Bei der Fremdbewertung ist neben einer Kammervertretung ein Berufsexperte anwesend, der im Vorfeld auch die zu lösenden Aufgaben erstellt. Dabei beziehen sich die Expert*innen auf die Ausbildungsinhalte des entsprechenden Berufs. So kann festgestellt werden, dass die Kompetenzen der Teilnehmenden dem Niveau einer klassischen Berufsausbildung entsprechen.

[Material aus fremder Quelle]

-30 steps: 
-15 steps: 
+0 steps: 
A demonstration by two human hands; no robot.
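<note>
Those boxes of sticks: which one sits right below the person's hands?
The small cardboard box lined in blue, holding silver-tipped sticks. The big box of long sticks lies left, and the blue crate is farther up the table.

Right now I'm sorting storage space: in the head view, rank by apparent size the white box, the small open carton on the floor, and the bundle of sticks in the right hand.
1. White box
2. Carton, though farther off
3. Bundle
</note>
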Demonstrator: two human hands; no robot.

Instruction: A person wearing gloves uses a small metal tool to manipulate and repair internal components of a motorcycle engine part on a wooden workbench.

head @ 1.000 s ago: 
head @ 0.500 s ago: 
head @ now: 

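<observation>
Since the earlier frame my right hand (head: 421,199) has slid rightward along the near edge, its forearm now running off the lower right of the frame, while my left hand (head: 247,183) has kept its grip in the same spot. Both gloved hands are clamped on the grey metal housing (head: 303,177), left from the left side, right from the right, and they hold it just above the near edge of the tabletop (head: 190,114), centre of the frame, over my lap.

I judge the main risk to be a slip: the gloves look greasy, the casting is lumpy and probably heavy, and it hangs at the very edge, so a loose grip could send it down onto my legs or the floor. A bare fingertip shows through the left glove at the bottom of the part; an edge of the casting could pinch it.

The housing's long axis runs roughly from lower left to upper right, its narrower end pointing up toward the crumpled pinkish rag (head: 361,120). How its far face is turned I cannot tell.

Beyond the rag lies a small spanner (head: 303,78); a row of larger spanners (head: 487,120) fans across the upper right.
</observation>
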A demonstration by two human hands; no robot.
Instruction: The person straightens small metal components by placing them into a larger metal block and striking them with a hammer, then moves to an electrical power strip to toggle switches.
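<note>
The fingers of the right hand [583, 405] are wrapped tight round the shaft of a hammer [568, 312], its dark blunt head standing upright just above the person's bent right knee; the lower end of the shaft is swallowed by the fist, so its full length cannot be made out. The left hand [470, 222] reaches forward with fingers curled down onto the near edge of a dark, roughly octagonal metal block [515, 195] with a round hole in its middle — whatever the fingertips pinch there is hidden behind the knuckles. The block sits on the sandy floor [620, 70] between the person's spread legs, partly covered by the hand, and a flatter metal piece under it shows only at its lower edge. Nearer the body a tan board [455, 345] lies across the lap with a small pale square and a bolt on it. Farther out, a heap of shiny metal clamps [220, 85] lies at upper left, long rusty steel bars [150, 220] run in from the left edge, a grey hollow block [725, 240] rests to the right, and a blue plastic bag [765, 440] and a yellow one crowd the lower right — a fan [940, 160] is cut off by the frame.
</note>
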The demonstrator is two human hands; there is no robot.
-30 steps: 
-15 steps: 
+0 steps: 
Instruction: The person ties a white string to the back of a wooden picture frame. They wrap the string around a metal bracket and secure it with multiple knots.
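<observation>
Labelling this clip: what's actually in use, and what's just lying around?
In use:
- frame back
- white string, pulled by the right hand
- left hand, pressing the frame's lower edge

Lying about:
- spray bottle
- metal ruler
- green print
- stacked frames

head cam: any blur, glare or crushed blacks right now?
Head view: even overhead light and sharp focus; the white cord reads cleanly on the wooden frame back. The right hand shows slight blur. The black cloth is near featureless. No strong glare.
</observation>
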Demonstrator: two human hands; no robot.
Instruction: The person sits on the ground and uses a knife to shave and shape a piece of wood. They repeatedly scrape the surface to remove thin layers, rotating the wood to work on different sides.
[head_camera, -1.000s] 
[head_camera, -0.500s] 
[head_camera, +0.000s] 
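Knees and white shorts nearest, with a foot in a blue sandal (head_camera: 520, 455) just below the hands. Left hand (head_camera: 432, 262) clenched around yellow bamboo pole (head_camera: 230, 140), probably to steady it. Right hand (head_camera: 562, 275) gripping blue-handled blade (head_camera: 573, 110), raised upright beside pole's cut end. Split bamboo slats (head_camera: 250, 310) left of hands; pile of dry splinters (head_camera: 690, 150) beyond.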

Eine Form von Respekt und Anerkennung

Für Wagner sei die Zertifizierung eine Form von Respekt und Anerkennung – und auch von Sicherheit, denn nun könne er etwas vorweisen. Der Beleg in Form eines Zertifikates ist auch für Stephan Lembgen aus Rhens in Rheinland-Pfalz eine große persönliche Anerkennung. Auch er hat am Projekt teilgenommen. Traumatische Erlebnisse haben vor vielen Jahren dazu geführt, dass er keinen Berufsabschluss hat. Seinem Beruf treu geblieben ist er trotzdem und hat somit viel Berufserfahrung. Sein Vorgesetzter bei der Firma elexx GmbH, Ulli Rahm, hat Lembgen von Beginn an bei dem Vorhaben unterstützt, sein Können validieren zu lassen. Für ihn sei das Projekt eine Form von Mitarbeiterbindung – ein ganz wesentliches Thema für das Unternehmen.

Elf Handwerkskammern (HWK), 17 Industrie- und Handelskammern (IHK) und zwei Landwirtschaftskammern (LWK) sind an dem Transferprojekt beteiligt. Während das Pilotprojekt ValiKom zwischen 2017 und 2018 zunächst mit acht Kammern in die Erprobung ging, sollen mit dem Transferprojekt bundesweit weitere Kammerstandorte aufgebaut werden, die nach Projektende als Kompetenzzentren in ganz Deutschland für die Validierung von Berufskompetenzen dienen sollen. Das Transferprojekt läuft seit November 2018 und wird gefördert durch das Bundesministerium für Bildung und Forschung.